L’étude de l’équipe apparaît dans l’édition du 9 janvier de Nature Chemical Biology.
Vers une soie encore plus résistante
Le groupe de Lewis à Utah State avait déjà réussi à dissoudre des protéines de soie d’araignée dans l’eau. En 2015, ces chercheurs ont rapporté les avoir transformées en une soie en utilisant une méthode différente. Cependant, le niveau de protéines dans cette solution était beaucoup plus faible que celui obtenu par le groupe de Rising.
Lewis note que la protéine de soie fabriquée par le groupe de Rising et Johansson n’a que quelques répétitions. Un plus grand nombre de répétitions dans cette soie renforcerait les brins, soupçonne-t-il.
Johansson convient qu’il serait préférable d’avoir plus de répétitions. De plus, il pense qu’il est également important de garder la protéine hautement soluble. Et la section répétitive plus courte y contribue probablement. Mais la soie fabriquée selon ce nouveau procédé est déjà environ un tiers aussi solide que la soie d’araignée naturelle. Pourtant, elle ne comporte que deux pour cent des répétitions de la soie de l’araignée sud-africaine.
Ces nouveaux travaux sont importants, selon Lewis. « Il offre une opportunité intéressante pour peut-être simplifier le processus de filage de manière significative ». Et, ajoute-t-il, si cela fonctionne pour les grandes protéines, « c’est une avancée majeure possible ».
Après tout, élever des araignées pour récolter de la soie naturelle n’est pas pratique. Chacune devrait être élevée seule ou elles pourraient se manger entre elles. Et il y aurait d’autres défis.
Une soie synthétique pourrait avoir de nombreuses utilisations. « La soie d’araignée a une combinaison unique de force et d’élasticité », note Lewis. En médecine, la soie d’araignée pourrait servir de suture. Elle pourrait réparer les tendons. Elle pourrait aider les nerfs endommagés à se réparer. Elle pourrait même former un cadre pour la culture de tissus de remplacement en laboratoire.

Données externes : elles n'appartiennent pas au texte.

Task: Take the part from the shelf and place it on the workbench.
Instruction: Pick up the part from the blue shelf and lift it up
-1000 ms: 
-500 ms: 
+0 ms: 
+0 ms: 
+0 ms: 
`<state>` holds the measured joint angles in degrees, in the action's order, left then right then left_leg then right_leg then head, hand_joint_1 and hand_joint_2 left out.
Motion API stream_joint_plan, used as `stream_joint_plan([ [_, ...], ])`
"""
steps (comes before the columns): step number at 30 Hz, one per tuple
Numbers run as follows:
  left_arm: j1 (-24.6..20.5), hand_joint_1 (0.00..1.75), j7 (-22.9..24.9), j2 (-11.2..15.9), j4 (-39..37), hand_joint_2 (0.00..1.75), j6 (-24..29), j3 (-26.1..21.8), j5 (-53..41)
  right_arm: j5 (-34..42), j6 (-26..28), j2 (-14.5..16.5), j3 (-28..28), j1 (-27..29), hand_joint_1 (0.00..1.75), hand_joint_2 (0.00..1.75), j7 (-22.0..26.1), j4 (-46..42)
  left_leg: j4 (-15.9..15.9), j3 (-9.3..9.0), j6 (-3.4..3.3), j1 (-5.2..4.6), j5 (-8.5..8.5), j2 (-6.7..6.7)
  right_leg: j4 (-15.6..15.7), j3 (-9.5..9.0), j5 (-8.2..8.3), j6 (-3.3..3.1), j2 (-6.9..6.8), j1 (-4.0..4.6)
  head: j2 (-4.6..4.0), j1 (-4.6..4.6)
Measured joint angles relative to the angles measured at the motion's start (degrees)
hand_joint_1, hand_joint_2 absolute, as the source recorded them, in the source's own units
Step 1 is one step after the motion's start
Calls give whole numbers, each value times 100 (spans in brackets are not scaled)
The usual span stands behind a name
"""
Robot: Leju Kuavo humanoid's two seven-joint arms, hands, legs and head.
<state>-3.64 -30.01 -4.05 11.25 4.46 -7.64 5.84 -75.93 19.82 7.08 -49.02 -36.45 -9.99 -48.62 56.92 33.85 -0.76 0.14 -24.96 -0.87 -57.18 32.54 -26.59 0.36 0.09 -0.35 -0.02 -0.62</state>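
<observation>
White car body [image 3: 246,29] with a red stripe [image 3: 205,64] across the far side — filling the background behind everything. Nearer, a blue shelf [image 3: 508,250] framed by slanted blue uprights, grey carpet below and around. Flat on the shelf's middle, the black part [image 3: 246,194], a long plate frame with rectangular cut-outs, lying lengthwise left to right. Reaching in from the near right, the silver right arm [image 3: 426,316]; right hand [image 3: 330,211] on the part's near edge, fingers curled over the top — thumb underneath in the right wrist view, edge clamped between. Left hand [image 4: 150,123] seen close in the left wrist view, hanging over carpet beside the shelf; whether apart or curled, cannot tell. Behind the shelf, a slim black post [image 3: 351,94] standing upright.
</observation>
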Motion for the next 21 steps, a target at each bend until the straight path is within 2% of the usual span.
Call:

Pour les militaires, la soie d’araignée synthétique pourrait entrer dans les équipements de protection. Par exemple, les fibres solides pourraient aider à empêcher les petits fragments d’engins explosifs de pénétrer dans la peau et de provoquer des infections. Dans l’industrie, la soie d’araignée pourrait être utilisée pour fabriquer des pièces solides et légères pour les avions ou les voitures. « L’une des choses que nous avons découvertes est qu’il n’est même pas nécessaire d’utiliser la soie pour fabriquer des fibres », explique M. Lewis. Les protéines pourraient entrer dans des revêtements, des gels, des films ou des adhésifs.

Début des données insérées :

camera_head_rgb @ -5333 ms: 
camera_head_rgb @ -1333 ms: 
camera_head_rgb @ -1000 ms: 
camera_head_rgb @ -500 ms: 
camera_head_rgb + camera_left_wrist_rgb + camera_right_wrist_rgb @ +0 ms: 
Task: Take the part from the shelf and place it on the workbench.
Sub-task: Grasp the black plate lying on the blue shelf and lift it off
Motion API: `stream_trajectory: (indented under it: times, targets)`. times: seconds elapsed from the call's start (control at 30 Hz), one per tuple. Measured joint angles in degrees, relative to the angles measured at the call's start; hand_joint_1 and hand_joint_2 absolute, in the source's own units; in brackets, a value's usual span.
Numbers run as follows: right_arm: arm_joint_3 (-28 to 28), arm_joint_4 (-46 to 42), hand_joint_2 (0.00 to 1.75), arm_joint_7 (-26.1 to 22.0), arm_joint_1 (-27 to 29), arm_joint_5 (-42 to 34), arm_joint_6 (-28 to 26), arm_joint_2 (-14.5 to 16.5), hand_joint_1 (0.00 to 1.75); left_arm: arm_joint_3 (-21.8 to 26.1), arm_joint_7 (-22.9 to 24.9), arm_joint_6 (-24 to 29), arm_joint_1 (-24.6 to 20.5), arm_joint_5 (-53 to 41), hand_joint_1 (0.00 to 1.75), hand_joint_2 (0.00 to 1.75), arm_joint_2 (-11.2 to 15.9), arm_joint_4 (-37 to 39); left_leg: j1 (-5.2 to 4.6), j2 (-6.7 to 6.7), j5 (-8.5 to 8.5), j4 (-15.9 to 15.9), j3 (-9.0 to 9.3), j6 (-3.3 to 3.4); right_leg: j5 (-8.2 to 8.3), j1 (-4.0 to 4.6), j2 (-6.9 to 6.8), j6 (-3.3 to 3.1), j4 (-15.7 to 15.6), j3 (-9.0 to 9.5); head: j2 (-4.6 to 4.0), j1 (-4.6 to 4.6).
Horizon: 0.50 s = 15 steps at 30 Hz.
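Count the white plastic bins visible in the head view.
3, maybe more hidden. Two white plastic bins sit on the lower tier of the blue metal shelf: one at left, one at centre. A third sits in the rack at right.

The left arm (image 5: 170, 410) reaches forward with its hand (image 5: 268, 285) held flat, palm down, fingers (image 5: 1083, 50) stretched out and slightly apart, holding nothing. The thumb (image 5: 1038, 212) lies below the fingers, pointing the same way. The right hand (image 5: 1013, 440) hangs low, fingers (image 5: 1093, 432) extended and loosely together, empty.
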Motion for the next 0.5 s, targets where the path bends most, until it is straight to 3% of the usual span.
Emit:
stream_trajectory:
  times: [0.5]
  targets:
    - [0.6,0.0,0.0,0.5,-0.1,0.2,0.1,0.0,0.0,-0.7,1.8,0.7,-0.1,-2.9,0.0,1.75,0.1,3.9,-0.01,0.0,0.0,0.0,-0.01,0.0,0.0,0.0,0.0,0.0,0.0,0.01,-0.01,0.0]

Plus de travail doit être fait avant que cette soie synthétique soit prête pour une production de masse. Pourtant, après 13 ans, Rising est heureuse que son équipe internationale ait enfin trouvé un moyen d’imiter la façon dont les araignées filent leur propre soie. « C’est l’un des projets où tout fonctionne, en gros », dit-elle.
Ceci fait partie d’une série présentant des nouvelles sur la technologie et l’innovation, rendue possible grâce au généreux soutien de la Fondation Lemelson.